Il successo dei populisti spiegato da un sondaggio
Gli italiani sono in rivolta? Che cosa si agita nel profondo del paese? La crisi economica ha provocato lo “sfarinamento” del ceto medio. L'indagine di Swg
Prima del ping pong tra Enrico Mentana e Matteo Salvini, c’è il momento dei numeri. A Milano, davanti a una nutrita platea presso la Fondazione don Gino Rigoldi, il direttore scientifico di Swg, Enzo Risso, sciorina dati e statistiche che rispondono al quesito dell’incontro promosso dalla società di sondaggi insieme a Kratesis: gli italiani sono in rivolta? Che cosa si agita nel profondo del paese? Come si spiegano le trasformazioni in atto? Perché, nel giro di un paio di anni, il Pd sembra destinato al de profundis mentre i movimenti cosiddetti “populisti” capitalizzano consenso? Sembrava tramontata l’epoca delle ideologie, e invece…
“La postmodernità si è caratterizzata per la fine delle grandi narrazioni, e trent’anni dopo ci troviamo di fronte all’insorgere di nuove narrazioni – dichiara il professor Risso che insegna Teoria e analisi delle audience all’Università la Sapienza di Roma – La prima narrazione è quella primatista che raccoglie le istanze difensive, protettive e semplificatorie che emergono dalla società. La seconda è popolo contro élite: ingloba la sfiducia verso le classi dirigenti, l’avversione per casta e corruzione, nonché la ricerca di partecipazione.

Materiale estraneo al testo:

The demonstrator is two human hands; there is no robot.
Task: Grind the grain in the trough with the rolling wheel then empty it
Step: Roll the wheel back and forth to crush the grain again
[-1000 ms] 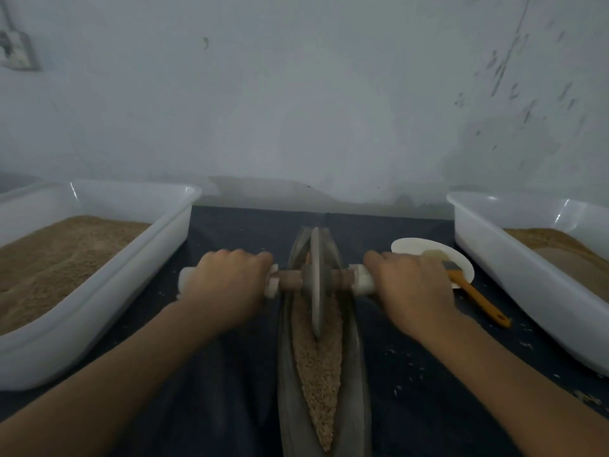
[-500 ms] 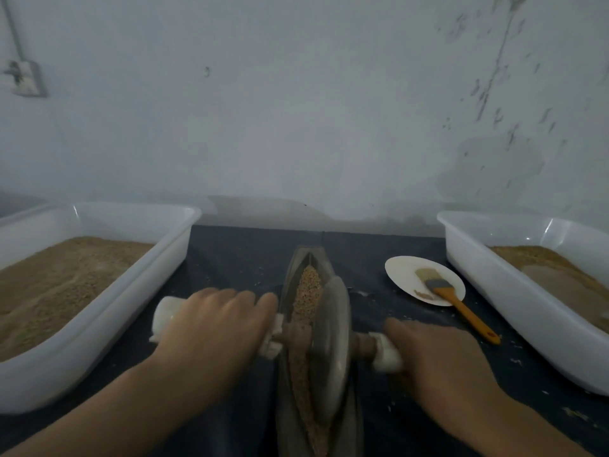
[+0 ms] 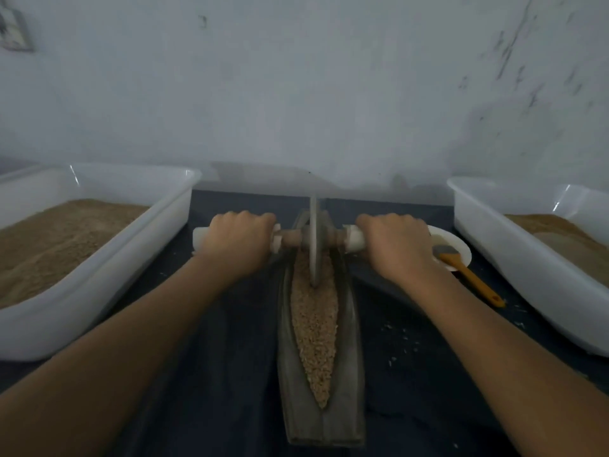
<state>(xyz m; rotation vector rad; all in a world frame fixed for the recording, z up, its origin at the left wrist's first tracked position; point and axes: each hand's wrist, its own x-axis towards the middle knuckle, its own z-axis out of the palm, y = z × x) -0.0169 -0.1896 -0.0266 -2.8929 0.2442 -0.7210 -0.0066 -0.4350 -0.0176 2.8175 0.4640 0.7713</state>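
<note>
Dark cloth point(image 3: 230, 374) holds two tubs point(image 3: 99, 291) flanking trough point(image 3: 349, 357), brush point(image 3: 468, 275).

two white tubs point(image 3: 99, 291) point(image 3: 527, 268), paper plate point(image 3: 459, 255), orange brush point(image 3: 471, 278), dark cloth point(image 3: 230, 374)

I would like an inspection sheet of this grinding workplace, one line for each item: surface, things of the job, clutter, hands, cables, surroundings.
Surface: dark cloth over the table, with scattered pale crumbs right of the trough.
Job's things: long trough holds grain; the rolling wheel stands upright at its far end.
Clutter: left tub and right tub, both holding brown meal; white plate with an orange-handled brush whose head lies on it.
Hands: left hand and right hand each grip a white-wrapped end of the wheel's axle.
Cables: nothing seen.
Surroundings: stained pale wall; a blurred fitting at upper left, kind unclear.
</note>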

La terza narrazione, che al momento non ha un canale di espressione in Italia ma è incarnata oltreoceano dal future to believe in di Bernie Sanders, esprime il desiderio di un’economia che funzioni per tutti, non solo per i ricchi”.

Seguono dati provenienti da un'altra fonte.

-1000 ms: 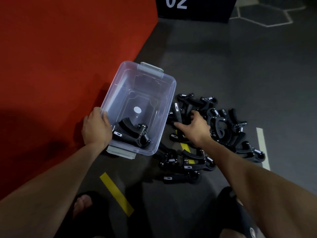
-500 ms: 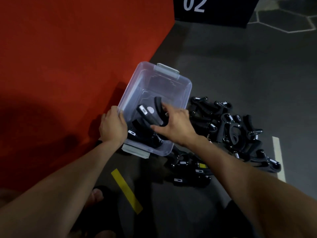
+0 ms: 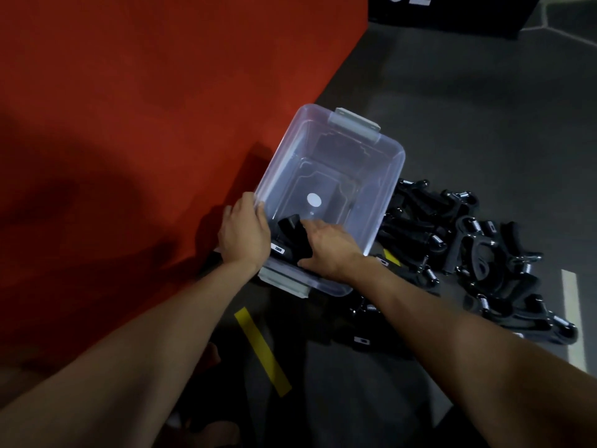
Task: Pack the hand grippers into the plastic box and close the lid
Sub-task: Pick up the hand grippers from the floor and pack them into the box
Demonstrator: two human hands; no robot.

In Italia il leader del Carroccio Salvini ha fiutato, prima degli altri, il sentire profondo degli italiani, ne cavalca le pulsioni e oggi la Lega, da partito moribondo al 3 per cento, è diventata, secondo i sondaggi, il primo movimento con oltre il 33 per cento dei consensi. Per comprendere le trasformazioni in atto, è utile indagare le fratture sociali che si sono verificate negli ultimi anni determinando quello che lo stesso Risso non esita a definire un “cambio d’epoca”. Alle tradizionali faglie sociali (centro/periferia, stato/chiesa, città/campagna, capitale/lavoro), se ne sono aggiunte di nuove: onesti/furbi; italiani/immigrati; popolo/élite; lavoro flessibile/lavoro stabile; equità/diseguaglianza; tasse/libertà. Su queste contraddizioni M5S e Lega hanno costruito nuove narrazioni e un nuovo prodotto politico, ritenuto più seducente rispetto al partito che ha governato negli ultimi cinque anni e che è stato sempre più identificato con le élite e il mantenimento dello status quo.
Alcuni dati sono particolarmente illuminanti: se nel 2005 il 54 per cento degli italiani si sentiva incluso, oggi la quota è crollata al 32. Il numero di persone che sente di poter gestire e incidere sul proprio futuro è passata dal 51 per cento del 2005 al 26 per cento di oggi. La paura di perdere il posto di lavoro è salita dal 31 per cento del 2003 al 65 di oggi. La crisi economica ha provocato lo “sfarinamento” del ceto medio: nel 2003 quasi il 70 per cento degli italiani si sentiva parte della middle class, oggi sono il 42 per cento. Tra i fallimenti che ha decretato l’ascesa dei “primatisti” in Italia e nel mondo, c’è il cosiddetto “trickle-down”.
“Il famigerato effetto sgocciolamento non si è avverato – prosegue Risso – Secondo i teorici liberisti, il laissez faire avrebbe portato benefici anche ai ceti poveri, invece le diseguaglianze economiche si sono ampliate. La globalizzazione ha alimentato una local-sintropia, un modello esistenziale locale, caldo, protettivo e protezionistico. Le classi dirigenti sono diventate élite rapaci, fonte di delusione”. La fiducia nei sindacati, ad esempio, è passata dal 66 per cento del 2003 al 17 per cento di oggi. La Terza via blairiana è divenuta il volto politico delle élite metropolitane, le uniche in grado di cogliere i frutti della società aperta e globale. L’Unione europea, manco a dirlo, si è tramutata nel peggiore degli incubi: l’apoteosi della tecnocrazia a basso tasso democratico, il regno delle lobby contro i cittadini. Se nel 2002 il 70 per cento dell’opinione pubblica riteneva che l’Italia avrebbe tratto più vantaggi che svantaggi dall’ingresso nell’Ue, oggi la quota è calata drasticamente al 18 per cento. Più o meno la percentuale del Pd alle elezioni politiche dello scorso 4 marzo. E poi c’è lo tsunami mediatico legato all’irruzione dei social network. “Facebook e Twitter hanno ampliato le possibilità di comunicazione e autoaffermazione delle persone – conclude Risso – Oggi il rapporto tra leader e popolo è disintermediato, ognuno può dare sfogo ai propri sentimenti senza il filtro del politicamente corretto. I social hanno strutturato community of sentiment consentendo alle persone di riconoscersi con gli altri e sentirsi parte di un gruppo all’interno della multitudo”. Quelle community si sono poi fatte movimento e partito. Citofonare Palazzo Chigi.